Sinking into the dark night of the soul is as easy as turning a corner. You are in a sunlit day, white heat loving the chill from your bones, and the pavement so sure, a ground under your stockinged feet. Perhaps you didn’t plan to walk so far – just going out for a warmer, a break of wild from all that human “community,” and then it drew you – the brilliant day, and the internal pound of stockinged feet meeting surety, and warm. Then you turn the corner. It’s an alley, say. And you feel you are committed by the time the dogs run at their fence barking their chops a few feet from your hips, and the asphalt is a crumble of sad, sand-filled cracks, and wet silt wadis of rainwash sink their damp through socks and feet. Further on, the sun don’t shine, the smell of besotted, week-old fast food, and the clutter of sparrows carping at the spillage from side turned, gashed plastic bags. You are thinking this is not the Inferno, or even Purgatorio, just a case of “a few of my unfavorite things, “ like pre-planned coffee, with a judge always referencing, and humanly subjective.
Until a quite tangible bump on the head, a sharp creech almost simultaneous, but recollected separately, sends the fight or flight along your vegus, like a phone message in a line. (A hard-fought message, hard won lines, interruptive as they were wonderful. The green shoots of the world sprung along those lines. Competition after all.) And after the bump, I followed the still-angry sound, saw some kind of fat, spiteful jay rise past my eyes to perch, turn and jeer, its little tail flipping me off as it peered down menace from a very near strung wire.
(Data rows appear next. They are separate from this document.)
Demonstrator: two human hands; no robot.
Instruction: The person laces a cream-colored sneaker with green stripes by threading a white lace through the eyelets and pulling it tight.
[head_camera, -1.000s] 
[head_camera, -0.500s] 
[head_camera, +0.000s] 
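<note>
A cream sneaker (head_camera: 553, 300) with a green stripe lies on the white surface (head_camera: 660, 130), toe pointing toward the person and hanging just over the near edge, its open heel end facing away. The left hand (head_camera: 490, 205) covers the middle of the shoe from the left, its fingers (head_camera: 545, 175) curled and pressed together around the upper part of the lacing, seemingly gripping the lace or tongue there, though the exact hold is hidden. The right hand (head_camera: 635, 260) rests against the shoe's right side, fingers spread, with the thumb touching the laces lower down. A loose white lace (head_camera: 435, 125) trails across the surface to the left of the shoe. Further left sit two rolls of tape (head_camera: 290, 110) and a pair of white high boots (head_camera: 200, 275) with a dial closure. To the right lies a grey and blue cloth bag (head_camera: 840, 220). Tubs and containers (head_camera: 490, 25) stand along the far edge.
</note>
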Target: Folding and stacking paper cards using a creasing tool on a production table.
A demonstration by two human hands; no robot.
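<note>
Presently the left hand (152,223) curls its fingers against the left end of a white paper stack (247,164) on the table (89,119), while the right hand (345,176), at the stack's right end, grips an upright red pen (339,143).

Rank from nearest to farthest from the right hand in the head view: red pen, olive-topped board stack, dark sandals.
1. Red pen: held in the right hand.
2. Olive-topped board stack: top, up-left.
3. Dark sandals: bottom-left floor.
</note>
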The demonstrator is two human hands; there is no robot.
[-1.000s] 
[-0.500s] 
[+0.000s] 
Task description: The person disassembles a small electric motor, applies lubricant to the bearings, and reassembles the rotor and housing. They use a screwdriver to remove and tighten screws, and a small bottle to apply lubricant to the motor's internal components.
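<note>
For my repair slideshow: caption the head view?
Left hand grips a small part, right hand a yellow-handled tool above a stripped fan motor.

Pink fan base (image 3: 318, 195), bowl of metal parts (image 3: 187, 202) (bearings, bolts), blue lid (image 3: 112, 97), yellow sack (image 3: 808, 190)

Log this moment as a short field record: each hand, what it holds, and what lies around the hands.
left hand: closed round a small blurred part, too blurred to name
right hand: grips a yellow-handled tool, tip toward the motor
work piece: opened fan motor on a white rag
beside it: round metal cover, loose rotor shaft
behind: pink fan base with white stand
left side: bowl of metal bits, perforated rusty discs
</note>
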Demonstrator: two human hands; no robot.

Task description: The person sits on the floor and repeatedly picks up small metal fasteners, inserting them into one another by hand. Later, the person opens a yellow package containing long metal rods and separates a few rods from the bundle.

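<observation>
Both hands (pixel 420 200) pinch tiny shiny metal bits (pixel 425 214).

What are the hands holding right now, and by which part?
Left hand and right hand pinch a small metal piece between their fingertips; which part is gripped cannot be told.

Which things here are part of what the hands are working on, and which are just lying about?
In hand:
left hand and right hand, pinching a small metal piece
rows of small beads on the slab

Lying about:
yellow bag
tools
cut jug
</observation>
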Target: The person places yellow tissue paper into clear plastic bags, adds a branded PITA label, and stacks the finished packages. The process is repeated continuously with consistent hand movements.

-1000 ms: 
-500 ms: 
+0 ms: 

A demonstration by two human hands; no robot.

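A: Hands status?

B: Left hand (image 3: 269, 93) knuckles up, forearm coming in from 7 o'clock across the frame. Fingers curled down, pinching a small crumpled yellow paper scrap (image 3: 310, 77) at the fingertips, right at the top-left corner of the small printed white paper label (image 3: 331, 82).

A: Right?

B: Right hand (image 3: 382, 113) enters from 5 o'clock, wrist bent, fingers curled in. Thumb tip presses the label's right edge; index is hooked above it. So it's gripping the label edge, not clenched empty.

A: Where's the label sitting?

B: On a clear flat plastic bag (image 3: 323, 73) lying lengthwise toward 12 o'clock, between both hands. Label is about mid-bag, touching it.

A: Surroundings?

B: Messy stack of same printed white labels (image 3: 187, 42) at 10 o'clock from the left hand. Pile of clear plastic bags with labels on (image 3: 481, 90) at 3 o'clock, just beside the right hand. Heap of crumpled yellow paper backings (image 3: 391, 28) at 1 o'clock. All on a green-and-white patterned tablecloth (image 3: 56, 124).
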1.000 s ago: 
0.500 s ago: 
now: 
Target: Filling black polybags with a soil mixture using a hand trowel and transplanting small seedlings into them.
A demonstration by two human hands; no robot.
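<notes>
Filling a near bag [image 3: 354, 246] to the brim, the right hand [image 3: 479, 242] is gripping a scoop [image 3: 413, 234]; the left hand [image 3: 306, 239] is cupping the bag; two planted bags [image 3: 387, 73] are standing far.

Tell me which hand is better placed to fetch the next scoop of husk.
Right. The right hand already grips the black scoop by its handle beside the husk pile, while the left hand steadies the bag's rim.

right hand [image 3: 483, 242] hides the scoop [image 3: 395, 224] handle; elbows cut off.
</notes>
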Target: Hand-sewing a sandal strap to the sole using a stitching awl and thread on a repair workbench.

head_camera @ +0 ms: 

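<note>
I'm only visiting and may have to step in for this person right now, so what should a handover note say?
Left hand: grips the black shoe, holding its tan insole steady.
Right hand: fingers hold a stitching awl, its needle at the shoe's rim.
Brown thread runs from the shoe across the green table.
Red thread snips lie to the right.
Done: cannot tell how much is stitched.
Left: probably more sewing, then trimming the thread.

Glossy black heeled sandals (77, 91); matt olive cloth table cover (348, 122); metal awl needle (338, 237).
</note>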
Action separated from cause
The use of asphalt rather than Portland cement on a civil road project is more likely to be dictated by the vested interests of the agencies responsible for the projects, and not by practical factors such as cost, speed of implementation, durability of material. In other words, values are not argued, consensus definitions not applied. How soon will we do it again is never weighed against how comfortable the ride. And whether the road will be carrying more traffic and load (highways) or receiving more cornering (streets) is considered on paper, but disregarded in the handshake room. Asphalt is a petroleum product – around 60% of it at least, depending. Cheaper and more flexible than concrete, easier to repair but more often to be repaired. In fact, the roads you drive on as you travel from city to city in the summer, are a gnarled, networked cluster of it depends. Cement, the main ingredient of concrete, is a product – to the tune of 2.5 or 6 billion tons, rather British tonnes – of extreme high temperatures, with a massive carbon footprint, its production plants prime guzzlers of energy for the process of drying, not to mention the “releases of unintentionally produced POPs such as the by-products from wet chemical and thermal processes, polychlorinated dibenzo-p-dioxins/-furans (PCDD/Fs) as well as HCB and PCBs” that international environmental conferences worry about. Less than one part per billion of dioxins and furans is the gold standard. Which sounds to me like 2.5 or 6 tons of toxin poured into the atmosphere per year for the benefit of concrete. And concrete can be, depending, more expensive than asphalt – depending on the price of petroleum, the ratios of the mixtures, and whether you factor longevity into the estimate. Asphalt is the tarring and feathering of rock – or concrete, depending. In Phoenix, they have been experimenting with an asphalt made of used, shredded tires. If you call 30 years of practice an experiment. And they are loving it because, despite the expense of collecting and shredding all those tires, taken on by the city (plus the stigma of being environmental in the state of Arizona), it solves the previously longstanding blight of tire refuse and lasts for over 30 years.